Он вспомнил дедовщину, искалеченных новобранцев, вспомнил, как унижали его и как издевался сам.
Мест не было, и шулера Акима Волина бросили с радикулитом в коридоре. Ему было чуть за тридцать, но курчавая бородка уже серебрилась. Он слегка картавил, а общительность была частью его профессии. «Евгопа, — слушал Витька через час после знакомства, — это стагуха в буклях. Молодится, а нутго давно чегви съели…»

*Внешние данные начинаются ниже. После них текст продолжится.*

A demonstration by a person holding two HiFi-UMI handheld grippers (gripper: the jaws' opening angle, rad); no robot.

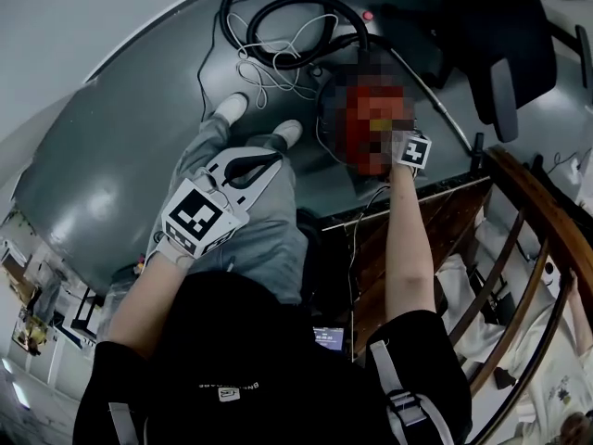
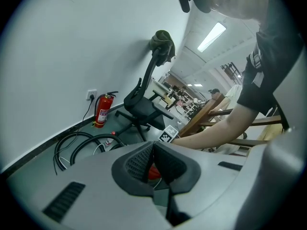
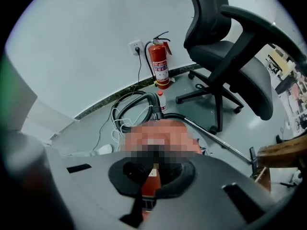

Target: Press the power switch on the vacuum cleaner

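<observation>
The red vacuum cleaner stands on the grey floor in front of my feet, and a mosaic patch covers most of it. My right gripper reaches down onto its top. In the right gripper view the red body shows just under the right gripper, whose pads lean together, shut, with their tips behind the patch. My left gripper hangs over my left leg, away from the vacuum cleaner. In its own view the left gripper is shut on nothing, and a bit of the red vacuum cleaner shows through the gap below.
A black hose coils behind the vacuum cleaner beside a white cord. A metal wand runs right towards a black office chair. A fire extinguisher stands by the wall. A wooden frame is at my right.
</observation>
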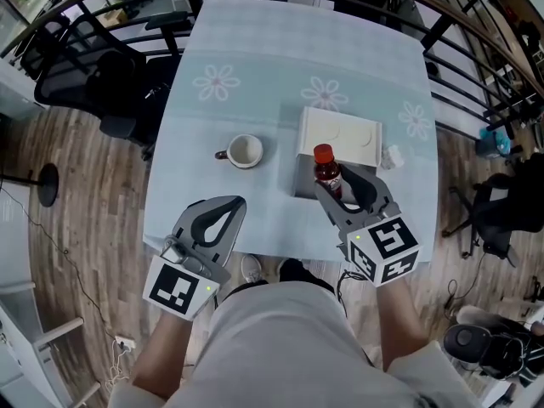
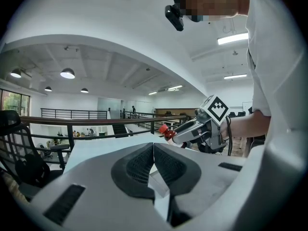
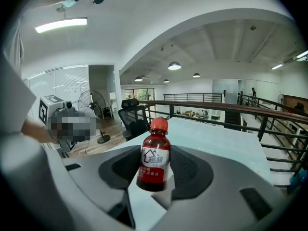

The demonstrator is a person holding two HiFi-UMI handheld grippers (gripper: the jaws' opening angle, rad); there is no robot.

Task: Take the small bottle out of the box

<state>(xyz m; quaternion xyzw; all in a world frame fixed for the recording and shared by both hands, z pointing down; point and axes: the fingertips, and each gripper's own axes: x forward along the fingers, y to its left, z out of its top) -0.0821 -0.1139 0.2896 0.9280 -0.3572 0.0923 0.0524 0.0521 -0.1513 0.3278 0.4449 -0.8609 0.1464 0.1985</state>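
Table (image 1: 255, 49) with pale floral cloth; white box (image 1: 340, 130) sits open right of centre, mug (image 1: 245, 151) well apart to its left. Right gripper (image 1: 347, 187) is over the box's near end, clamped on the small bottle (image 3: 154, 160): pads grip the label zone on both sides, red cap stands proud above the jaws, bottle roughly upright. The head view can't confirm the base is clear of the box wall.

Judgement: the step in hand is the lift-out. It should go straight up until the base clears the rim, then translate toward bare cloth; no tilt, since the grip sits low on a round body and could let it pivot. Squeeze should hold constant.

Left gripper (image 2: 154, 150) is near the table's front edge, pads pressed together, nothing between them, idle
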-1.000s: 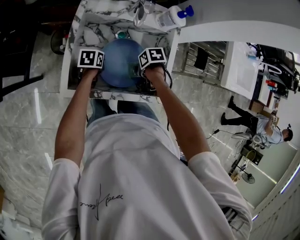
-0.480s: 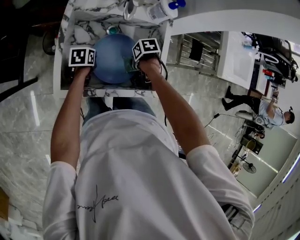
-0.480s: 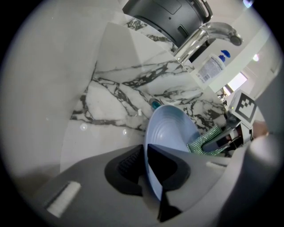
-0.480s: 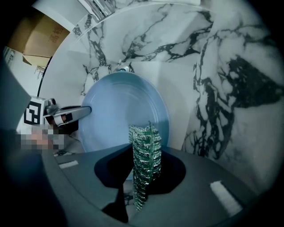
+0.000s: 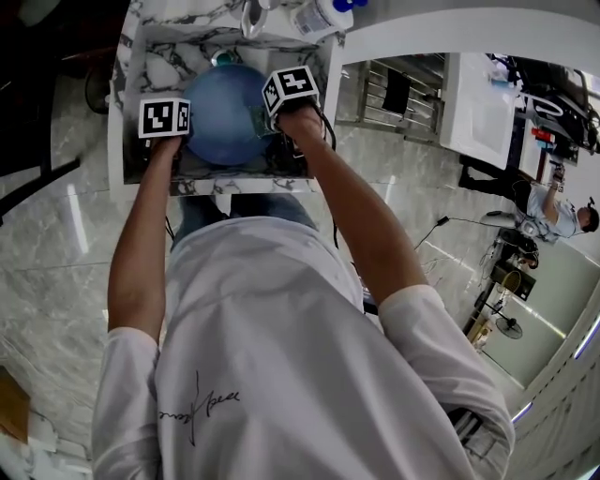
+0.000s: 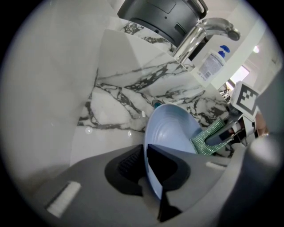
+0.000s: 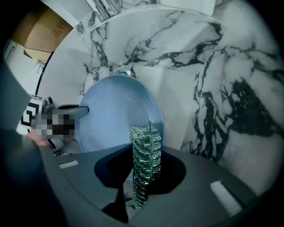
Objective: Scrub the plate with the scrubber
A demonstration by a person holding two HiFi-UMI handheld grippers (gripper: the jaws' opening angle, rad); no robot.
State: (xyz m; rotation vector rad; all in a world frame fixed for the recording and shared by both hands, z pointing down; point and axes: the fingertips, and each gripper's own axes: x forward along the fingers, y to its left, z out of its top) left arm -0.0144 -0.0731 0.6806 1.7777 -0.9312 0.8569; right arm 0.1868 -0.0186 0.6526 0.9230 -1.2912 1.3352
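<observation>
A pale blue plate (image 5: 223, 111) (image 6: 171, 133) (image 7: 117, 113) is held tilted inside a marble sink (image 5: 159, 56). My left gripper (image 5: 165, 120) (image 6: 146, 170) is shut on the plate's rim at its left edge. My right gripper (image 5: 289, 91) (image 7: 142, 177) is shut on a green glittery scrubber (image 7: 144, 159) (image 6: 207, 137), which rests against the plate's right side. In the right gripper view the scrubber stands upright between the jaws, its top touching the plate's face.
A chrome tap (image 6: 204, 33) and a white bottle with a blue cap (image 6: 212, 62) (image 5: 323, 14) stand behind the sink. A teal drain plug (image 7: 124, 72) sits past the plate. Marble sink walls (image 7: 213, 88) close in on all sides. A person (image 5: 553, 211) sits far right.
The right gripper with the scrubber has shifted slightly across the plate's right side. The left gripper keeps its hold on the rim.
</observation>
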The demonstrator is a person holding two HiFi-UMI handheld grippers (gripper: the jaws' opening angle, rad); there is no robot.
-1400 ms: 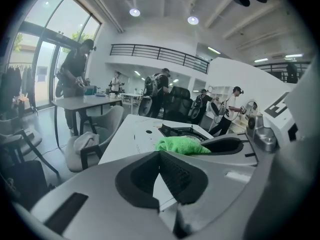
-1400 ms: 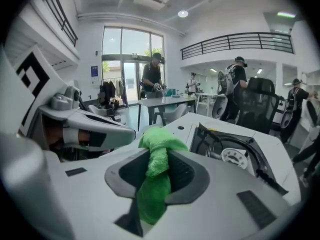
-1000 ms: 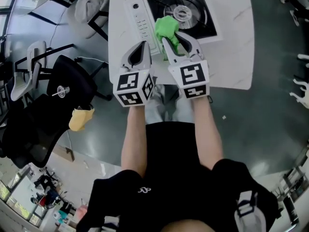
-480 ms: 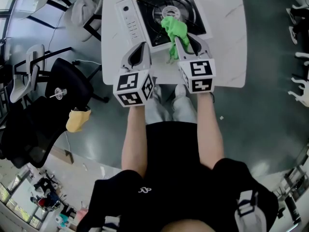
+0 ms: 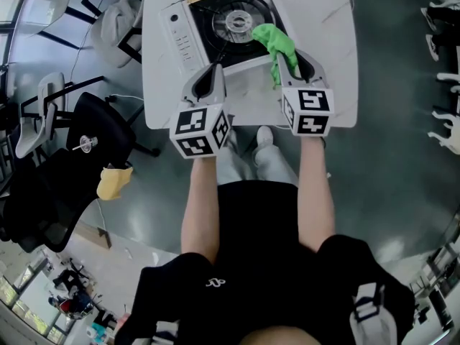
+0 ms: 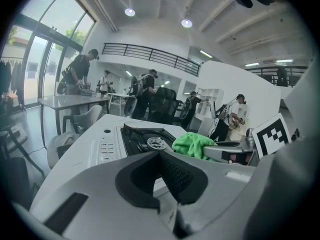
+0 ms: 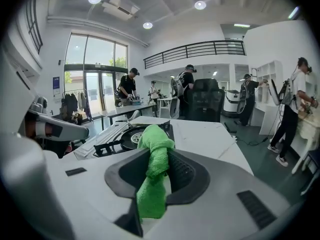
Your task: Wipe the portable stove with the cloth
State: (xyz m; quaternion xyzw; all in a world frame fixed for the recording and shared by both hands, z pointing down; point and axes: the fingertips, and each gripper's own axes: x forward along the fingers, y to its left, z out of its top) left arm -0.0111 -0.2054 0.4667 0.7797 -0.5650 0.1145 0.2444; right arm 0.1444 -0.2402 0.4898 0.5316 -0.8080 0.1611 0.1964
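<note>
Wiping looks midway: right tongs [image 5: 287, 54] clenched on green cloth [image 5: 273, 40] at stove [image 5: 208, 13] right edge; left tongs [image 5: 210, 70] closed, empty; rest likely unwiped.

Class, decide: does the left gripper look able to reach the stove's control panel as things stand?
Probably yes. The left gripper sits just short of the control panel, nothing lies between them, and the cloth is held off to the right.
</note>
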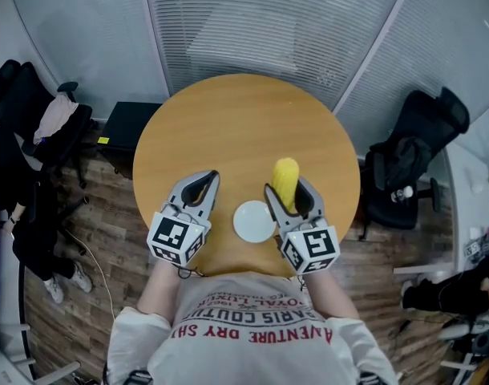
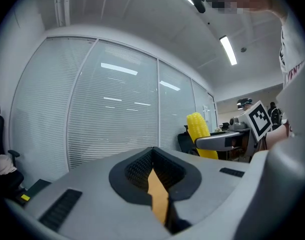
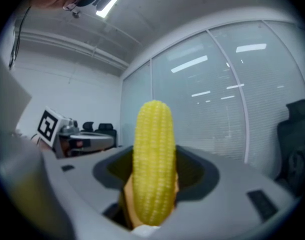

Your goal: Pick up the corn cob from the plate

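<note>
The right gripper (image 1: 287, 192) is clenched on the corn (image 1: 285, 173), its jaws pressing the cob's lower part from both sides. In the right gripper view the corn (image 3: 153, 164) stands up out of the jaws, its rounded tip free. The cob is off the plate (image 1: 253, 221), at about 1 o'clock from it over the table (image 1: 236, 127). The plate sits near the table's 6 o'clock edge, between the two grippers. The left gripper (image 1: 206, 180) hangs at the plate's 10 o'clock, and in its own view its jaws are closed together on nothing. From there the corn (image 2: 198, 128) shows at 2 o'clock.
</note>
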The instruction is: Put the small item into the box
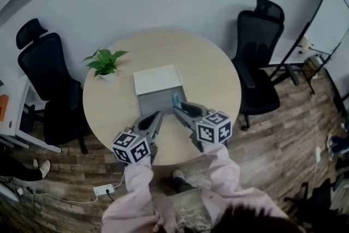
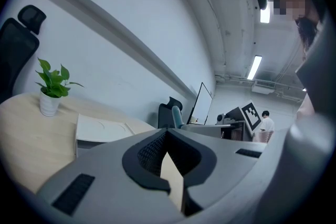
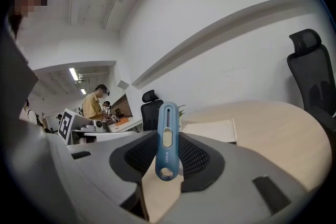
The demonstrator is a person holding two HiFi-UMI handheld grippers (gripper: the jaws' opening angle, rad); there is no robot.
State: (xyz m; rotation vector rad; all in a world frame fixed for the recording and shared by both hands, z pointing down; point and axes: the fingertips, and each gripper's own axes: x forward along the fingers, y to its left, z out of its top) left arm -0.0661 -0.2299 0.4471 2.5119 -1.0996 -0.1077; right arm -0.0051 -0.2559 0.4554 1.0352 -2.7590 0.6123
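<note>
A grey box with its white lid folded back sits in the middle of the round wooden table. My right gripper is at the box's near right corner, shut on a slim blue item. In the right gripper view the blue item stands upright between the pads of that gripper, with the box behind it. My left gripper is just in front of the box's near edge. Its jaws meet at the tips with nothing between them, and the lid lies ahead to the left.
A small potted plant stands on the table left of the box. Black office chairs stand at the left and the right of the table. A whiteboard leans at the far right. A power strip lies on the floor.
</note>
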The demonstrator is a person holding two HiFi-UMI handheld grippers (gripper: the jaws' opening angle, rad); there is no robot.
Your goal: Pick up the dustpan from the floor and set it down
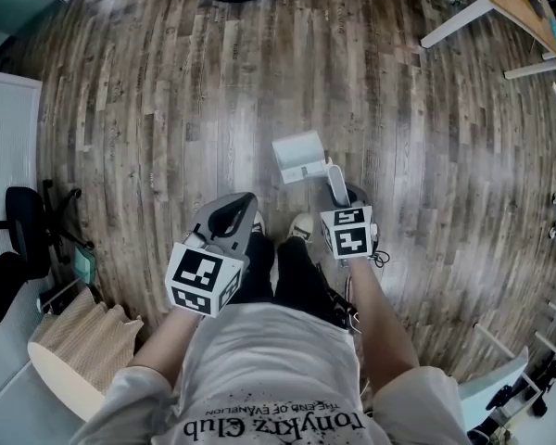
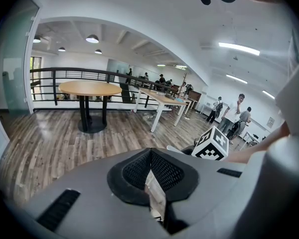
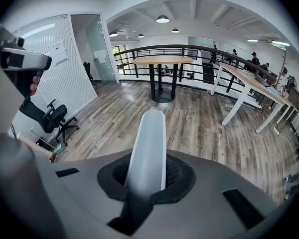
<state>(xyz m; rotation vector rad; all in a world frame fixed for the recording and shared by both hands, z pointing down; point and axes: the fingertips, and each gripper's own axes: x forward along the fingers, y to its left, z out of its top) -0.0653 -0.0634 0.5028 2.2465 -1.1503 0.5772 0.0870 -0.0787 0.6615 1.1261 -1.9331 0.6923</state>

Витьке такие разглагольствования были в диковинку, жадно прислушиваясь, он путался, стуча слепыми костяшками домино. «Каков негодник! — с деланным изумлением сопровождал его ходы Аким. А когда Витька проигрывался, возвращал деньги: — Возьми, возьми, мне только зуд унять…»
А бывало, и играть лень. Растянувшись на дощатом, лупившемся краской полу Аким подсовывал под поясницу подушку с торчащим пером. «Люди, Витёк, дгянь, — позёвывал он. — Дай мизинец — по локоть откусят…» И опять Витька перебирал свой небогатый опыт, и опять соглашался.
Раз в сутки щербатый врач прописывал лекарства. После него мир сужался до булавочной головки. «Сколько осталось, кукушка?» — гадал философ. Ему хотелось геройствовать, хотелось любви, хотелось жить.